The Government of Pakistan has proposed a federal budget of Rs. 18.77 trillion for FY2026–27, outlining its economic strategy amid fiscal pressures, regional security concerns, and commitments under the International Monetary Fund (IMF) program.
A major feature of the budget is an 18% increase in defence spending, raising the allocation to approximately Rs. 3 trillion. Meanwhile, federal development expenditure has been limited to around Rs. 1 trillion due to financial constraints and competing national priorities.

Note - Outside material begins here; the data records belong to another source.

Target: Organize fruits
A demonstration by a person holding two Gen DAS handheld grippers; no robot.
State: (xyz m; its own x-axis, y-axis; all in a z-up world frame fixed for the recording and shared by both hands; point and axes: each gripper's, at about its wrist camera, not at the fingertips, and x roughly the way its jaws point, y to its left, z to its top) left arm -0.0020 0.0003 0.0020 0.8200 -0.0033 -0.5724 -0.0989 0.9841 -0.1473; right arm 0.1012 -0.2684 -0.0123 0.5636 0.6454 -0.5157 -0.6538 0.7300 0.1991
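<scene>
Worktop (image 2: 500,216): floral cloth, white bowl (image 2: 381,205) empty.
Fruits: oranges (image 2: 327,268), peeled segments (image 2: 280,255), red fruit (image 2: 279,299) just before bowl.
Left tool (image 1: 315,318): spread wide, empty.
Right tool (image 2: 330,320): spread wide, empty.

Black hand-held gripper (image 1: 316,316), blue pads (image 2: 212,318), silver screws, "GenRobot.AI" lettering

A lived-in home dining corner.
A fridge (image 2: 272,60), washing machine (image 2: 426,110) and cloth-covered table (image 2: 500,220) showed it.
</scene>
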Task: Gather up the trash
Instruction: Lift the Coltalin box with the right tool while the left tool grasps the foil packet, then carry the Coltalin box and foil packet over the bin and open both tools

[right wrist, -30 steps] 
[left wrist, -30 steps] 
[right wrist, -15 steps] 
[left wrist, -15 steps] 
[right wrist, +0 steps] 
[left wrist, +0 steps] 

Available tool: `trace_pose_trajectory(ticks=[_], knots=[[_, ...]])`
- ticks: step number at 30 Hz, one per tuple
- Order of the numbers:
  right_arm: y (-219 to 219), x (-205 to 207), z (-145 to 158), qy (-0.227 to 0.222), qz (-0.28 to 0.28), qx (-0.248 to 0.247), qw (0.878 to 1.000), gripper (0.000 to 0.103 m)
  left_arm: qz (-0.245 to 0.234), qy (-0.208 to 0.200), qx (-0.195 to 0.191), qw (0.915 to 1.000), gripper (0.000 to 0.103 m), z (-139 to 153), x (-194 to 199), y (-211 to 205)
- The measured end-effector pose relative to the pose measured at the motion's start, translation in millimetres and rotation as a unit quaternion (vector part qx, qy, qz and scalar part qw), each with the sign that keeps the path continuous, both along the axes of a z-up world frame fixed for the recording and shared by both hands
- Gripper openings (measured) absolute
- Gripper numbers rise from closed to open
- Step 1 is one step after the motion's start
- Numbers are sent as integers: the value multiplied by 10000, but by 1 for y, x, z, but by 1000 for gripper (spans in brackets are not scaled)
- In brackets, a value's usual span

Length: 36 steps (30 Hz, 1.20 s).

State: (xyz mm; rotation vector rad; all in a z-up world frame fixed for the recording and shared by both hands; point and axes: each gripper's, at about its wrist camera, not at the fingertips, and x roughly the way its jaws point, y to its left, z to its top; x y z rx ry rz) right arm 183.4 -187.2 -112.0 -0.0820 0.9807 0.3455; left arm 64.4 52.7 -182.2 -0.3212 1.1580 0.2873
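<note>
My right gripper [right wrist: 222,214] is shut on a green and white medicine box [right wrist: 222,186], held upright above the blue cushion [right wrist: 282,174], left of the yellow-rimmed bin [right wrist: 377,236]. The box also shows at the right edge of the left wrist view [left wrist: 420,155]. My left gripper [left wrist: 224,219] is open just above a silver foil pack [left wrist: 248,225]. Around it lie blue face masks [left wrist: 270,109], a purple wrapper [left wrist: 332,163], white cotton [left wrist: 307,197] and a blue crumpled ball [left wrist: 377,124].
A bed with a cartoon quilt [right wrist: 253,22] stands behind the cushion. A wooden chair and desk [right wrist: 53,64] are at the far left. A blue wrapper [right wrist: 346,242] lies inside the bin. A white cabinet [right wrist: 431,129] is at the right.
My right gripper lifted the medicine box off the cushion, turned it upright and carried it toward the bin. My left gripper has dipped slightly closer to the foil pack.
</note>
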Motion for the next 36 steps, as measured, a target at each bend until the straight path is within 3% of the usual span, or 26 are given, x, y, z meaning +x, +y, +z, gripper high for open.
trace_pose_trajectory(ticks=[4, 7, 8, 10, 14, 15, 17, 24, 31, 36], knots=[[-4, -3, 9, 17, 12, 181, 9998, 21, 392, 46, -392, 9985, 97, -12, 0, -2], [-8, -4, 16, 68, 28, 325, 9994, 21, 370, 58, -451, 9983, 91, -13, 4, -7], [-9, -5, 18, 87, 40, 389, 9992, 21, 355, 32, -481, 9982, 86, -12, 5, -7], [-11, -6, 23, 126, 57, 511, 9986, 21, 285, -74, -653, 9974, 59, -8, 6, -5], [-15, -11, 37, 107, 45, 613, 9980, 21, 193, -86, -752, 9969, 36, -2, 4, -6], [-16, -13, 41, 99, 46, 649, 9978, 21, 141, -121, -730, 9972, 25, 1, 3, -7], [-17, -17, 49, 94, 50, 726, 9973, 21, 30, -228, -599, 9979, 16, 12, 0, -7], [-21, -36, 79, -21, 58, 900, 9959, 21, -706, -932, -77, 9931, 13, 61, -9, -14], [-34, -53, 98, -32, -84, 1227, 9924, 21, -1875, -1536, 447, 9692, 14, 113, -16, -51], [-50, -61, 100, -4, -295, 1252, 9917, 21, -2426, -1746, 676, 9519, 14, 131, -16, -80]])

Finance Minister Muhammad Aurangzeb announced a tax revenue target of Rs. 15.26 trillion and projected a fiscal deficit of 3.6% of GDP. The government aims to strengthen revenue collection, maintain economic stability, and continue structural reforms.
Why It Matters
- Highlights Pakistan’s fiscal priorities for FY2026–27
- Shows the balance between security needs and development spending
- Reflects ongoing commitments under the IMF program
- Impacts taxation, public expenditure, businesses, and economic growth
- Demonstrates challenges caused by inflation and global economic uncertainty
With rising global oil prices, inflation concerns, and limited fiscal space, the implementation of budget policies will play a critical role in determining Pakistan’s economic performance in the coming year.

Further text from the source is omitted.